Sample complexity of data-driven tuning of model hyperparameters in neural networks with structured parameter-dependent dual function

Modern machine learning algorithms, especially deep learning based techniques, typically involve careful hyperparameter tuning to achieve the best performance. Despite the surge of intense interest in practical techniques like Bayesian optimization and random search based approaches to automating this laborious and compute intensive task, the fundamental learning theoretic complexity of tuning hyperparameters for deep neural networks is poorly understood. Inspired by this glaring gap, we initiate the formal study of hyperparameter tuning complexity in deep learning through a recently introduced data driven setting. We assume that we have a series of deep learning tasks, and we have to tune hyperparameters to do well on average over the distribution of tasks. A major difficulty is that the utility function as a function of the hyperparameter is very volatile and furthermore, it is given implicitly by an optimization problem over the model parameters. To tackle this challenge, we introduce a new technique to characterize the discontinuities and oscillations of the utility function on any fixed problem instance as we vary the hyperparameter; our analysis relies on subtle concepts including tools from differential/algebraic geometry and constrained optimization. This can be used to show that the learning theoretic complexity of the corresponding family of utility functions is bounded. We instantiate our results and provide sample complexity bounds for concrete applications tuning a hyperparameter that interpolates neural activation functions and setting the kernel parameter in graph neural networks.

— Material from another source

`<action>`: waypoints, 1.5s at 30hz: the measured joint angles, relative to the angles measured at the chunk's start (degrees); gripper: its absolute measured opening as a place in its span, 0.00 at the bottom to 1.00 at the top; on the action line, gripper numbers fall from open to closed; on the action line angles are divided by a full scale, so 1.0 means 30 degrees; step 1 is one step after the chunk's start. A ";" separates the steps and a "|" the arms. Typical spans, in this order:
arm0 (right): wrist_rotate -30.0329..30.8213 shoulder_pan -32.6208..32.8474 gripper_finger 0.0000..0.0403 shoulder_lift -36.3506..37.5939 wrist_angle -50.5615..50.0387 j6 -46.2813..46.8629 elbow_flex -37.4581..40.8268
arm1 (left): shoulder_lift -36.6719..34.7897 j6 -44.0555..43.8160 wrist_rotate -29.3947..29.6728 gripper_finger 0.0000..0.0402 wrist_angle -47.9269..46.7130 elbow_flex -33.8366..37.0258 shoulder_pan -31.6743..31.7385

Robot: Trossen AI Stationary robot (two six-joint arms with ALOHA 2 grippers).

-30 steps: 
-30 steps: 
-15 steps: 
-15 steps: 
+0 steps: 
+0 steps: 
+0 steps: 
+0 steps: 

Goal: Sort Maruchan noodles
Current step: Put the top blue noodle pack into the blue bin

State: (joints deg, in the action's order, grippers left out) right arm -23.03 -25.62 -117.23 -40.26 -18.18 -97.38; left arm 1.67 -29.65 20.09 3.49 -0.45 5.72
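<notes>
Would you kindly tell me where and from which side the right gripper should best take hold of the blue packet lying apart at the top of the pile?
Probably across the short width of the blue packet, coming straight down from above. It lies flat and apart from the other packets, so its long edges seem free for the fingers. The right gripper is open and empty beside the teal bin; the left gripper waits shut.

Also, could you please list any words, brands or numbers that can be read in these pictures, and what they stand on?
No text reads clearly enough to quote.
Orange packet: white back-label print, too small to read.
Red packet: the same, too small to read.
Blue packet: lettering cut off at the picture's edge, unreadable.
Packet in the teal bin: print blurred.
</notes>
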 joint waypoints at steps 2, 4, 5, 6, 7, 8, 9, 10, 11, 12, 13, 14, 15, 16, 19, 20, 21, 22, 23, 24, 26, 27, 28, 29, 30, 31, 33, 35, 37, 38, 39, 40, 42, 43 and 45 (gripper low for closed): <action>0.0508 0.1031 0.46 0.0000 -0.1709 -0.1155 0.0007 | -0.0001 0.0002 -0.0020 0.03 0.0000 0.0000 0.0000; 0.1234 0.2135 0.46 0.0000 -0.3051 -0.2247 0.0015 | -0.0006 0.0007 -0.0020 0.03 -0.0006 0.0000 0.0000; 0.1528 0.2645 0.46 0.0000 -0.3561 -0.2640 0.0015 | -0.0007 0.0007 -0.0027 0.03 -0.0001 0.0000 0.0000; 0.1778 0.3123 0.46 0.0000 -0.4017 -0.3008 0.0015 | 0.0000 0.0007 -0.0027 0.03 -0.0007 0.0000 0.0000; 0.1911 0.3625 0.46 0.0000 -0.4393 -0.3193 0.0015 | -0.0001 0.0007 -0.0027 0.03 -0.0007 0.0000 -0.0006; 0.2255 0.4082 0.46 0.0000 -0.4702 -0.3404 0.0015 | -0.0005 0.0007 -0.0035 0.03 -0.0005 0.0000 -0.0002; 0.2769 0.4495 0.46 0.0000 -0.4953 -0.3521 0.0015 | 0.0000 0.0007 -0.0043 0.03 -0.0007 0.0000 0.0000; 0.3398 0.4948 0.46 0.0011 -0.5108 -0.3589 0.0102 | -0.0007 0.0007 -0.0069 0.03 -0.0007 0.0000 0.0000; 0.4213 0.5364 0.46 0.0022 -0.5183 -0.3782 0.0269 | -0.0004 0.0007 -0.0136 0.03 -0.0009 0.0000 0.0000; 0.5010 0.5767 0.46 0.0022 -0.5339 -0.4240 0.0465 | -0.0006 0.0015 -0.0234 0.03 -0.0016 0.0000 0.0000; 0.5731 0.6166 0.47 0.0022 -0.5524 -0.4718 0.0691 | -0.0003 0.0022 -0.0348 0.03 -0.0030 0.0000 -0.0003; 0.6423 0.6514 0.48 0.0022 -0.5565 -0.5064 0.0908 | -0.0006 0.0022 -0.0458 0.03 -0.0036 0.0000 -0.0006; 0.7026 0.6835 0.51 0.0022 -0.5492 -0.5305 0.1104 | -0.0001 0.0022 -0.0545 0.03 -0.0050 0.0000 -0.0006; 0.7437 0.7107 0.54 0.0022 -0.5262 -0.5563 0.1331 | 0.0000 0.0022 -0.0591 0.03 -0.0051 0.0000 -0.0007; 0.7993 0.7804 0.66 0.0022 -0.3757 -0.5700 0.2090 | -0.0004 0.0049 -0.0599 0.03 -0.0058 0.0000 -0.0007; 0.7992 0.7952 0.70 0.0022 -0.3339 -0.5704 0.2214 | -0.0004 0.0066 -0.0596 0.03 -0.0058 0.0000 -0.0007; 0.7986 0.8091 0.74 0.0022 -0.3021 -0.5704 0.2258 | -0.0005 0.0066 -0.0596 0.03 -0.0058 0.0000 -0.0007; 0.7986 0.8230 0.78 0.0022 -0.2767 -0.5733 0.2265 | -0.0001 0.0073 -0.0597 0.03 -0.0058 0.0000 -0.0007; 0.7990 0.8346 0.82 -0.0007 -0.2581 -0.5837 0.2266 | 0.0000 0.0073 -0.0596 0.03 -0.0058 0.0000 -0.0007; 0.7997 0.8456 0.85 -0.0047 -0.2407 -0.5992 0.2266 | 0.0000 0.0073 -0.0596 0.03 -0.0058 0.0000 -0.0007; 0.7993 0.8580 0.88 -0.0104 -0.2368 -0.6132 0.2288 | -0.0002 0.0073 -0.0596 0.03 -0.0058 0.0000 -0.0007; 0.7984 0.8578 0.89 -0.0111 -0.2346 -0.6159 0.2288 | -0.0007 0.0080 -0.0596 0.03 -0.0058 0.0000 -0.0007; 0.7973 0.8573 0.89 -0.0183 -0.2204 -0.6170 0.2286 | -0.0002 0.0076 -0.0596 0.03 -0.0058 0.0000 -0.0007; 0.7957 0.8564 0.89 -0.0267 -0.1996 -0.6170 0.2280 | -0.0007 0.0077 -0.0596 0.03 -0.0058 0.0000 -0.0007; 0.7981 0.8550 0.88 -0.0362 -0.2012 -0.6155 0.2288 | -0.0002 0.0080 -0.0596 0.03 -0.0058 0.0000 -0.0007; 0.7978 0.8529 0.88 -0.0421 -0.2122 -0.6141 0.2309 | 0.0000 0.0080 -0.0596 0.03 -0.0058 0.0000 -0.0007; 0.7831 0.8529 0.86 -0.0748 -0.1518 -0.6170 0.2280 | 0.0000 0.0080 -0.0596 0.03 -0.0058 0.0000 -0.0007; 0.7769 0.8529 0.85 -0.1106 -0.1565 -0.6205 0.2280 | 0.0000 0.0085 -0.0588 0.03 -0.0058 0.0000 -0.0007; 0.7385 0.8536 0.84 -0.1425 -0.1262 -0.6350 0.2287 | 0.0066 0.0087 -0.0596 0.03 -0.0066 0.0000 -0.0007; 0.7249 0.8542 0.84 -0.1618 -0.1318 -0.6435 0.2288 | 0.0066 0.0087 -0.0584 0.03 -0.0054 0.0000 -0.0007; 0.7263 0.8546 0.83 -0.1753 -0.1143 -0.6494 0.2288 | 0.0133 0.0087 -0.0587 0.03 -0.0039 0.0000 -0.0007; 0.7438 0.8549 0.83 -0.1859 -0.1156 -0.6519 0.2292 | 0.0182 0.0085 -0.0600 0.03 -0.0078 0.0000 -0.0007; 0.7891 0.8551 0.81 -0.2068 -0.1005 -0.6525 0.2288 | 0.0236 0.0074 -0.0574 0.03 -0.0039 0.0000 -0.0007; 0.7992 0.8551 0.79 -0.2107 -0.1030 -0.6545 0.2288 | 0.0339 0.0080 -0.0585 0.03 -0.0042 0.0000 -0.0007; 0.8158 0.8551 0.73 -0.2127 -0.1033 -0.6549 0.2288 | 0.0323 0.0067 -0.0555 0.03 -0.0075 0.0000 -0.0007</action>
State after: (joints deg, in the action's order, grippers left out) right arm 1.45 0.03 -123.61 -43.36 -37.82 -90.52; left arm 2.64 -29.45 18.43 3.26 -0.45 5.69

翻译：现代机器学习算法，尤其是基于深度学习的技术，通常需要仔细的超参数调优才能达到最佳性能。尽管贝叶斯优化和基于随机搜索的自动化方法等实用技术引起了广泛关注，旨在减轻这项耗时且计算密集的任务，但对于深度神经网络超参数调优的基本学习理论复杂性，我们仍知之甚少。受这一显著差距的启发，我们通过最近引入的数据驱动设定，正式启动了深度学习中超参数调优复杂性的研究。我们假设存在一系列深度学习任务，并且必须通过调优超参数来在任务分布上取得良好的平均性能。一个主要困难在于，效用函数作为超参数的函数具有高度波动性，并且它是由模型参数上的优化问题隐式给出的。为应对这一挑战，我们引入了一种新技术，用于刻画在固定问题实例上，随着超参数变化时效用函数的不连续性和振荡特性；我们的分析依赖于微分/代数几何和约束优化等精细概念。这可用于证明相应效用函数族的学习理论复杂性是有界的。我们具体化了研究结果，并为实际应用提供了样本复杂度界，包括插值神经激活函数的超参数调优以及图神经网络中核参数的设置。